Photo by Tim Van Vliet

So, I’m more than a bit offended by a self-anointed caste of sportsmen bound by and promulgating rules about what’s a fair fight and proper technique, let alone catch-and-release. I submit it’s far more ethical to honestly catch your meal, dress it and eat it than to torture an animal for fun and then release it to heal and perhaps repeat the same process. Given that stance, I find complaints that bait fishing is inherently revolting and a throwback to the dawn of fishing mere gossamer inventions.

Maybe such rich man’s silliness goes all the way back to Izaak Walton. I’ve never read The Compleat Angler, but I’m betting there are lures and flies in it. Or maybe it’s a form of conspicuous consumption. Or maybe it’s just tunnel-vision, the ability to focus so narrowly that you enter Bass Pro Shops and only see the fly rods and not the case full of baitcasting reels. (Emphasis added.) Rowan is better than many others, though at times he still sounds as though he represents some more enlightened approach to the piscatorial arts.

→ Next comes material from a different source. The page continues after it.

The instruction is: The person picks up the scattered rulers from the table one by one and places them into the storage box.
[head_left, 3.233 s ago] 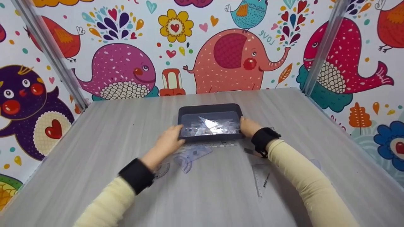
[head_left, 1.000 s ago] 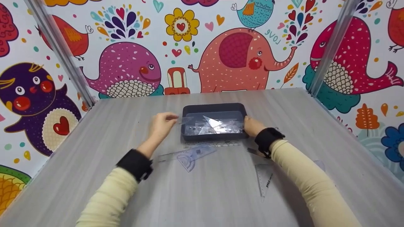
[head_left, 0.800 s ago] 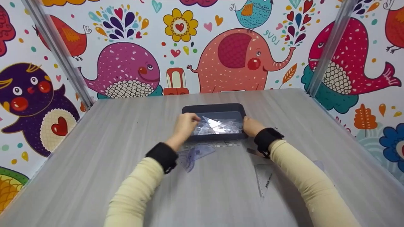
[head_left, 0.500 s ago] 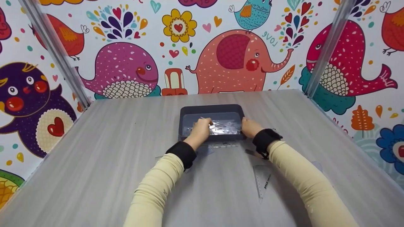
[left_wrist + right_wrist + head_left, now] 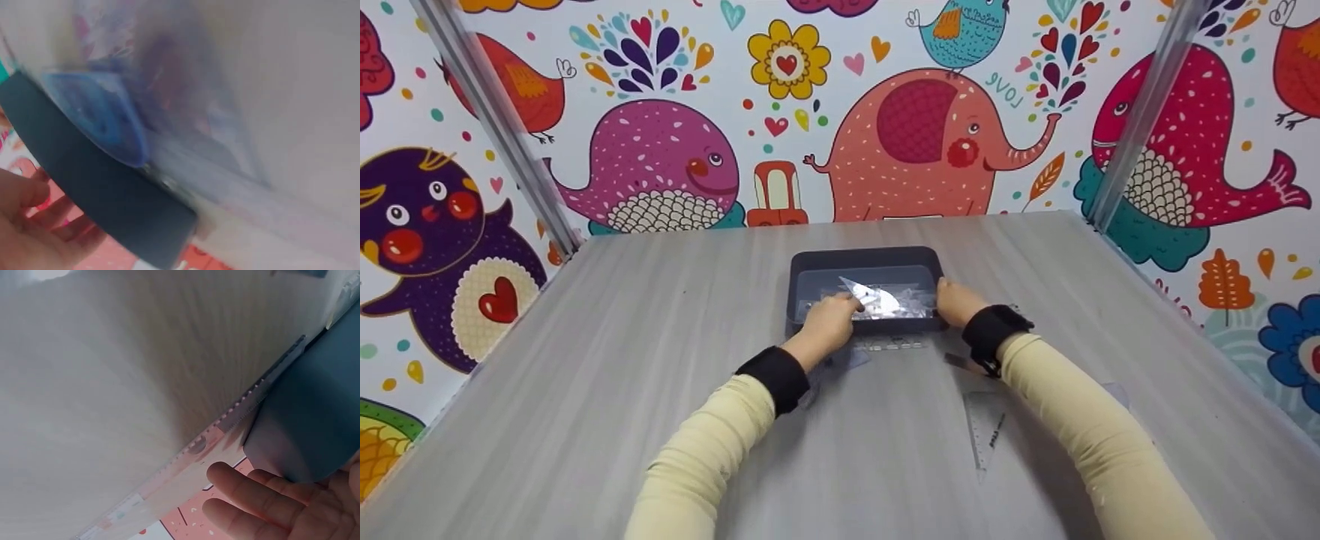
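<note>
A dark grey box stands on the table, holding a pile of clear plastic rulers and set squares. My left hand reaches over its front wall, fingertips at the pile. In the left wrist view that hand has loosely bent, spread fingers beside the box wall, and no held piece shows. My right hand grips the right end of the box. Its index finger is extended past the corner in the right wrist view, near a clear ruler.
Clear drawing tools lie outside the box: a ruler along its front, a bluish protractor by the front wall, and a set square nearer me. A dark strip lies by my right wrist. A patterned wall stands behind the table.
My left hand first held the box's left end, then pinched a clear pointed piece left of it. It has since moved right over the pile and back slightly. My right hand stays put.
</note>
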Motion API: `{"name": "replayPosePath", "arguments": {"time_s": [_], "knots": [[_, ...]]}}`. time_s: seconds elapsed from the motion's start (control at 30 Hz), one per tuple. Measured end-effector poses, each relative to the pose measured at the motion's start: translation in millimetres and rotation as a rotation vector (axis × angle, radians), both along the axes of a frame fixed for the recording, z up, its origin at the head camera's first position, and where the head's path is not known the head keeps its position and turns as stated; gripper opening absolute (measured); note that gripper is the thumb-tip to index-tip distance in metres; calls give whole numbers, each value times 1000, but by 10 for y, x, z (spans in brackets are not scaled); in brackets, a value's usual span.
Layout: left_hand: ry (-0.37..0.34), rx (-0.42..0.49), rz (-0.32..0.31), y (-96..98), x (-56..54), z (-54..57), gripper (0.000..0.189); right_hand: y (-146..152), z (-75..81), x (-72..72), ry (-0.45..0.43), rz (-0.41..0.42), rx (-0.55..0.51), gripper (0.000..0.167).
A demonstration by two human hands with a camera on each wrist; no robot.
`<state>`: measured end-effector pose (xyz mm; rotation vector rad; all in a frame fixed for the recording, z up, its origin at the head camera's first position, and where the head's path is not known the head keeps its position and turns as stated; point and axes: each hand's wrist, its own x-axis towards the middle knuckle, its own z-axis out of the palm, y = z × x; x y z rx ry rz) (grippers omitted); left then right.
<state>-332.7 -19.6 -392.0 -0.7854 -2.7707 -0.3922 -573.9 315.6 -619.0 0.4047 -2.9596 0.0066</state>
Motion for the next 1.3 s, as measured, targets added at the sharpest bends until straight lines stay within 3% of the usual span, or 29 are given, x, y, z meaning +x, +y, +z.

Surfcasting at Misquamicut Beach, RI. On a clear day, you can see Block Island from here.
Photo by Julian Colton

Yet I’m not overly sorry I dallied with this fishing memoir. Rowan’s fishing ground is Block Island, a mysterious lump I’ve seen from seemingly every angle without ever visiting. His love of place is evident even if he can’t quite find the poetic language another writer might. In all honesty, John Hersey captured place and purpose best in his fishing book, Blues, set a little further east on the waters around Martha’s Vineyard.

Rowan also conveys his own sense of the connection between man and nature which I found quite believable. I grew up a 20-minute ride from the Atlantic Ocean. No one needs to sell me on the benefits of a sparsely populated beach in the off-season or outside of peak tanning hours.

The only thing better would be having a fishing rod at your side.